Determine the number of lines below that contain the string "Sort", and state only that number.

━━━ RECORD EXTRACTS ━━━

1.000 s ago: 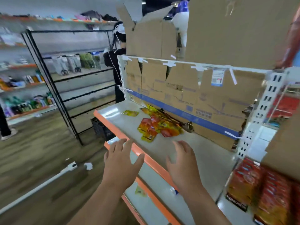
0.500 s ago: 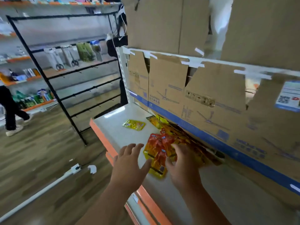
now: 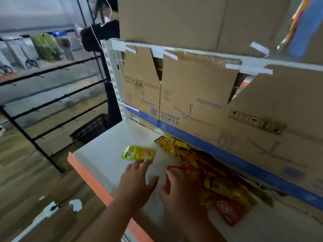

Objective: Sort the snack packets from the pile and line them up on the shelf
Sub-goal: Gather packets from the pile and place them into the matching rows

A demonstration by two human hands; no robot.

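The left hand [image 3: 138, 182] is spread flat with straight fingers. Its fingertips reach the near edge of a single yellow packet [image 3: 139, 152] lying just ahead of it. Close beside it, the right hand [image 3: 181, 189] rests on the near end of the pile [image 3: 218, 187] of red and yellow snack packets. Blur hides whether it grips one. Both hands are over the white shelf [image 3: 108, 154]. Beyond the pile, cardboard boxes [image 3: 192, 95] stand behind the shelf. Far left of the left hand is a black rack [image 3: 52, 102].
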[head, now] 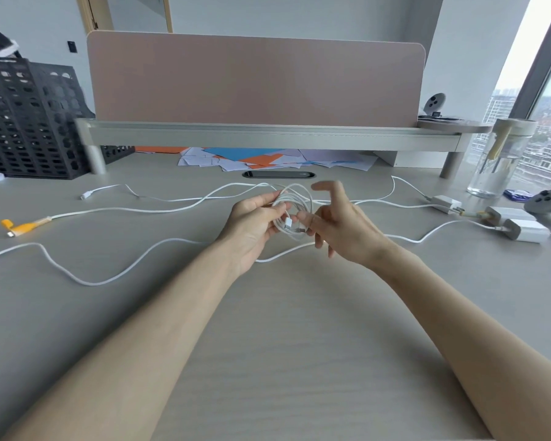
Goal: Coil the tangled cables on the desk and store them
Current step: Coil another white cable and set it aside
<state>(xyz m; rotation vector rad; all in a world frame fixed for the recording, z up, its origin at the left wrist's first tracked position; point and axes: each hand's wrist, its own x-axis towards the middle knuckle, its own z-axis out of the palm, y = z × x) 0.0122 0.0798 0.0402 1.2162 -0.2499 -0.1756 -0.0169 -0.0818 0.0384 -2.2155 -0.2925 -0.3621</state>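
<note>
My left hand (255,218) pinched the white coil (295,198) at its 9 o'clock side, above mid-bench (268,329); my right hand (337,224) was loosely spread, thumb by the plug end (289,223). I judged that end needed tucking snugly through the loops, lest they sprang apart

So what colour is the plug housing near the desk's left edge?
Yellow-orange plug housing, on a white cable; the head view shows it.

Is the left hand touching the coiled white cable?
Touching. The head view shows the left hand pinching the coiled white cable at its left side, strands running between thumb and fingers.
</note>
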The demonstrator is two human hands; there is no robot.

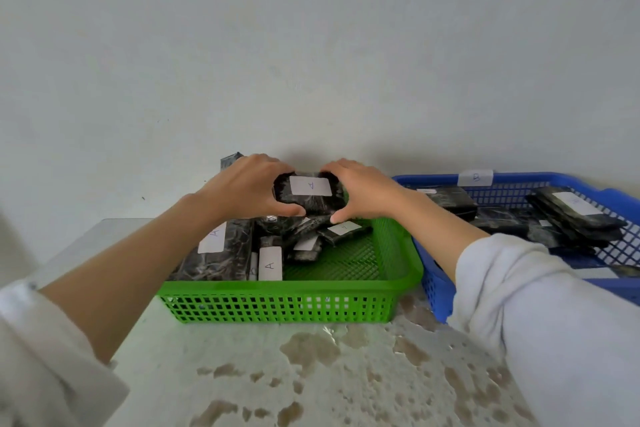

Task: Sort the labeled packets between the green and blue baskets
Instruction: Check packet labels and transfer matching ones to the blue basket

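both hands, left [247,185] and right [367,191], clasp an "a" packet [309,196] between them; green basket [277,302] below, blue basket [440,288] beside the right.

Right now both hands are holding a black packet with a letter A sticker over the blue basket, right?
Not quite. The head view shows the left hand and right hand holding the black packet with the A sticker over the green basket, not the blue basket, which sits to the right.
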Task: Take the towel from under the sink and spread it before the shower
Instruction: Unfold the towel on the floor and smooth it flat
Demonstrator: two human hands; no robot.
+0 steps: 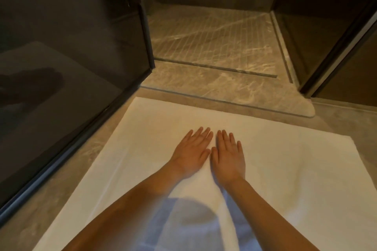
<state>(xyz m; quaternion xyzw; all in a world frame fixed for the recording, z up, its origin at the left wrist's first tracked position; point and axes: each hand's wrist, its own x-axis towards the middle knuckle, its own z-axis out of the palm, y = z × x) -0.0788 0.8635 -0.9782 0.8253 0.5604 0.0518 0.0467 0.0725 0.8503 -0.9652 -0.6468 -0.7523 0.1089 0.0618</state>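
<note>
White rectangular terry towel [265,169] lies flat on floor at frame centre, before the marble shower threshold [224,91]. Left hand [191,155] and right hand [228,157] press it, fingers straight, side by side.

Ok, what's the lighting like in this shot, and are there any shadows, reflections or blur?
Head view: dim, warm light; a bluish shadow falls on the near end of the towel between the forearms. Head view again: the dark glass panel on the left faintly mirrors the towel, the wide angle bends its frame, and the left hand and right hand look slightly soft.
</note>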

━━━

> SOLUTION TO THE EXERCISE
2